May 5, 2010

Where is this food thing going?



























Where is this food thing going?

Talking about Taiwan without talking about food is like talking about America without talking about the National Parks - both are something that inspires awe and wonder, requires reverence and gratitude but often taken for granted and abused.

Like the National Parks the most impressive aspect of the food culture in Taiwan is its diversity. As the photos shown here - you can have a 10-course exquisitely presented meal at one of the most elegant restaurant in the world. (Believe me, in my jet-setting days I've eaten in many 5-star hotels and restaurants) The restaurant is tucked in the hills with two "eating quarters" - one for big groups and one as shown in this photo) for smaller groups. Before and after the meal you can walk around the meticulously (it looks totally natural but you know lots of work went into it) landscaped grounds. I felt like I had crossed the threshold of time and became an ancient Chinese poetess; the world melted away, the only sound was the burbling creek.

Then there is the street food variety - rice sausage and rice stick soup served with a side dish if you desire - from every part of the pig you can imagine. This stall is called "Half square-foot shop" and is listed in many travel books as the "must-visit" in Danshui. I like how one traveling author described the rice sausage - "stuffed with savory sticky rice; tender and supple like a baby's arm"! (No kidding!) If you go on the weekends you will most likely be joining the lines two or three circles deep, watch and salivate over the shoulders of the lucky ones who are eating the baby's arm sliced and covered with a red sauce.

Taiwan is a vegetarian's dream - check out the spread in the top photo. It's a buffet! Any old tofu buger just won't do. There are everything you can imagine - some look just like meat; pork, duck, kidney, fish, you name it. You won't feel deprived being a non-meat eater.

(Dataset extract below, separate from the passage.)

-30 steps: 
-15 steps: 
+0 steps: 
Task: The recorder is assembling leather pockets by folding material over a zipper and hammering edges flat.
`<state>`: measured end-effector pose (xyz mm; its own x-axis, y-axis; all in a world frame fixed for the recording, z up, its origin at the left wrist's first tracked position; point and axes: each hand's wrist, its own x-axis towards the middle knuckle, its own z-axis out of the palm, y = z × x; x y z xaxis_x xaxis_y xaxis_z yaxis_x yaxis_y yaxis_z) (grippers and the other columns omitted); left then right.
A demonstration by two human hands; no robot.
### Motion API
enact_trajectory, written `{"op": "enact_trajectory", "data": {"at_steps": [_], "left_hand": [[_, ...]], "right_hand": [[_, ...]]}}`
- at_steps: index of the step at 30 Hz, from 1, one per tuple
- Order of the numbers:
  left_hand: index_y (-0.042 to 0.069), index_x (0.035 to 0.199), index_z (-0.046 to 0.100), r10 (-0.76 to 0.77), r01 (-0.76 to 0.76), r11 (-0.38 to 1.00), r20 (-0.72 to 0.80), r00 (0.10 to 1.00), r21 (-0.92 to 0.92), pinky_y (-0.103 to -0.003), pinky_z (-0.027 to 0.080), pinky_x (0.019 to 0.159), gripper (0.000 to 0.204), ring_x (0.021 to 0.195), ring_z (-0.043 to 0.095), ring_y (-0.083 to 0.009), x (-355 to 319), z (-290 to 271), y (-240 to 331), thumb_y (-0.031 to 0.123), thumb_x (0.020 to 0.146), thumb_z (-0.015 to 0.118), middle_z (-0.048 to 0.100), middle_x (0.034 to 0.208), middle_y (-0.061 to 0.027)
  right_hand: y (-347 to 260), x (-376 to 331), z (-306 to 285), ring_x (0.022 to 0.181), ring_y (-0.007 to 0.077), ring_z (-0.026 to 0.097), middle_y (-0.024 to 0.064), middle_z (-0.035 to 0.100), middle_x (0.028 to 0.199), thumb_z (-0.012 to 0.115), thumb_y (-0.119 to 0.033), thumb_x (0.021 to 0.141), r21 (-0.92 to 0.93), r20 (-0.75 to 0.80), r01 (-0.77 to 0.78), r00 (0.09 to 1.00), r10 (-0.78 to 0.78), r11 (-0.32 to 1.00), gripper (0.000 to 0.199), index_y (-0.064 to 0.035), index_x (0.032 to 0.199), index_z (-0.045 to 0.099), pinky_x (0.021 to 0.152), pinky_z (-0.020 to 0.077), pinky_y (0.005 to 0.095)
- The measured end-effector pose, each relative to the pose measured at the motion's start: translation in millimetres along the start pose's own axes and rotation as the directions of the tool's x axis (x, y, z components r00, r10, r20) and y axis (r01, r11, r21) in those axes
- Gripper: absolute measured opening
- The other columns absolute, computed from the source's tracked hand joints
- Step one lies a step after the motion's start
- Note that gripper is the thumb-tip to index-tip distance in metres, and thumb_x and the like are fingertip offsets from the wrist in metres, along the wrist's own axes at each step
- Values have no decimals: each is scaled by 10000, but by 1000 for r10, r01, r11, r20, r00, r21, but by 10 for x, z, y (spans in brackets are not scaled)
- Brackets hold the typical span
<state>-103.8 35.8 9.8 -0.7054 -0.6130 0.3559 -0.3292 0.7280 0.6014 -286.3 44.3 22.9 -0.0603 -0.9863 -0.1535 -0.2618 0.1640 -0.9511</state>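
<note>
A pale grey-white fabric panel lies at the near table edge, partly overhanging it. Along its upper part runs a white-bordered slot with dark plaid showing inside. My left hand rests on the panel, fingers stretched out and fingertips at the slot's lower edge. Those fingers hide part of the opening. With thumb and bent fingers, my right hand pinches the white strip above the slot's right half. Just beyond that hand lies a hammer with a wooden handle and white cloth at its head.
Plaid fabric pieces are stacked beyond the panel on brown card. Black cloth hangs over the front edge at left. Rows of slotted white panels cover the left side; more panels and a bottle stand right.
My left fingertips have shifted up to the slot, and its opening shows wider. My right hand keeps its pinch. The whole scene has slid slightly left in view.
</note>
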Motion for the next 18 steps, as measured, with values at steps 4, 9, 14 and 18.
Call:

I noticed the food culture in Taiwan, like cultures do, is changing with the time and the environment - some for the better, some for the worst. Chinese has always been obsessed with health and longevity but this time with a twist - the Western influence. Apart from still wildly believing in the "usual suspects" of traditional foods that are "Bu" (nourishing)(such as ginseng, goji berry, mushrooms, etc.), nuts, seeds, raw fruit and vegetables are becoming the "new boy in town". My sister made me a smoothie each morning with fruit, vegetables and nuts. She insisted on adding beets too because my family has a history of kidney and gal bladder stones! I've never seen beets in my life in Taiwan before! It was a bit weird having my sister telling me the benefits of eating flex-seeds and walnuts as if it was a secret recipe she just discovered yesterday. I think the Western influence came from many of the top-selling health books written by doctors who studied and lived in the West. Many of them were cancer survivors. My sister's children called the book she was reading "the Bible". I understand my sister's new found "religion" - she lost her husband to cancer last year and both of her children are overweight.

Twice in Taiwan when I was not accompanied by the locals and had to choose restaurants randomly I had bad experience and it was very bad. I tasted vegetables that was so laden with pesticide that I could taste it! I challenged the stores mined not by the owners but teenage minimum-waged workers, they looked at me as if I was crazy or snooty, or both. One of the restaurant was located at the Taipei main train station - thousands of people go through there each day. Why didn't anyone complain? Why is the restaurant still in business? Maybe the Taiwanese are so used to the taste they think it as "normal"? That's highly possible and a scary thought. I didn't know what else I could have done apart from telling everybody my experience, warning them off and reminded them to buy vegetables that are pesticide-free and wash store-bought produce really well.

Since Taiwan is so small the "local food movement" is a "foreign" concept. Since people like my mother and sister almost go to the market daily they think they are getting fresh food. In the old days it was true - the local farmers would bring in their harvest to sell by the side of the road, in their baskets or carts. You can still see some but most were replaced by well-lit, well-stocked stores and supermarkets who buy wholesale and I'm sure from big growers who most likely use pesticide to keep the production up and cost down. There are vegetables labelled "organic" in stores and I did visit a store which sold exclusively organic food from their own farm. But like the States 10-15 years ago the prices were at least double if not triple the regular ones.

From my own experience I learned that you can have all the latest knowledge and information about food, health and the environment, but old habits are hard to break and true awareness takes time to sink in and it comes from "living" it. I did take a master gardeners class when I moved from urban Minneapolis to rural Olympic Peninsula and it was tremendously helpful in helping me understand my new habitat, but in the end it is nature who is the ultimate teacher - it patiently shows us the way if we are only willing to listen.